Look for the keyword:
aster-kernel-osdk-bin
This is the most direct check that CoCo booted an Asterinas guest kernel.
The /etc/alpine-release output should print the Alpine version
of the container rootfs.
Step 3.4: Clean up
After verification, remove the pod with:
kubectl delete pod alpine-coco
Both bundled manifests create a pod named alpine-coco,
so only one can be applied at a time.
To switch to the other runtime class,
delete the existing pod first by running the command above.
Step 4: Use a local kernel (optional)
This step is for the kernel-developer setup only: it requires the Asterinas source tree, so it assumes you entered the CoCo environment through the For kernel developers setup in Step 2.2.
Build the kernel and verify the output images:
# Build the regular guest kernel
cd /root/asterinas && make kernel BOOT_METHOD=qemu-direct
# Verify the regular build output
ls /root/asterinas/target/osdk/aster-kernel-osdk-bin.qemu_elf
# Build the TDX guest kernel (only needed for the CVM path)

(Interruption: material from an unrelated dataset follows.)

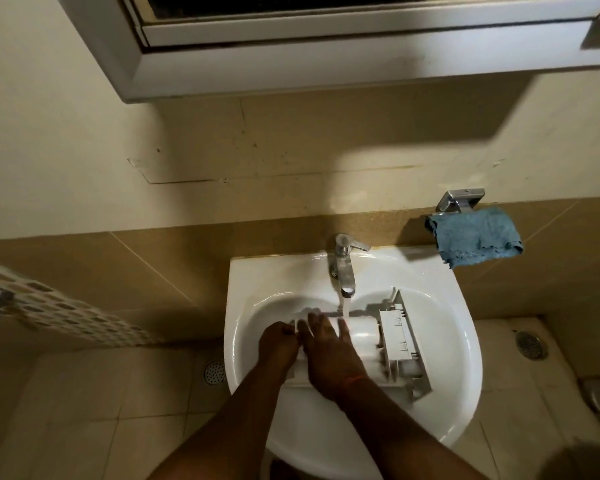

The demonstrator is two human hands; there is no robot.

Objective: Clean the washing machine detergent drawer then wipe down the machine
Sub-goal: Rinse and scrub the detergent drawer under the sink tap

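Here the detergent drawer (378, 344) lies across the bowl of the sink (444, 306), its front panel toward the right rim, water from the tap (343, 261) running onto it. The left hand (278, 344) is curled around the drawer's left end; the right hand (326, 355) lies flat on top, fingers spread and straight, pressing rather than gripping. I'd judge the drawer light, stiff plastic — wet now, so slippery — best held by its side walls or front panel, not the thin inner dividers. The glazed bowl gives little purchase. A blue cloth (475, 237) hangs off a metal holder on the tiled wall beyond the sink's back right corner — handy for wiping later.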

cd /root/asterinas && make kernel BOOT_METHOD=qemu-direct INTEL_TDX=1
# Verify the TDX build output
# (Note that the TDX kernel uses a bzImage format without the `.qemu_elf` extension.)
ls /root/asterinas/target/osdk/aster-kernel-osdk-bin
Then adjust the CoCo runtime configuration to point to the locally built Asterinas kernel.
For the regular runtime, edit:
/opt/coco/config/configuration-qemu-coco-dev-asterinas.toml
and set kernel under [hypervisor.qemu]:
[hypervisor.qemu]
kernel = "/root/asterinas/target/osdk/aster-kernel-osdk-bin.qemu_elf"
For the TDX runtime, edit:
/opt/coco/config/configuration-qemu-tdx-asterinas.toml
and set kernel under [hypervisor.qemu]:
[hypervisor.qemu]
kernel = "/root/asterinas/target/osdk/aster-kernel-osdk-bin"
The configuration takes effect immediately — no service restart is needed. Follow Step 3.2 to verify that the guest boots with your locally compiled Asterinas kernel.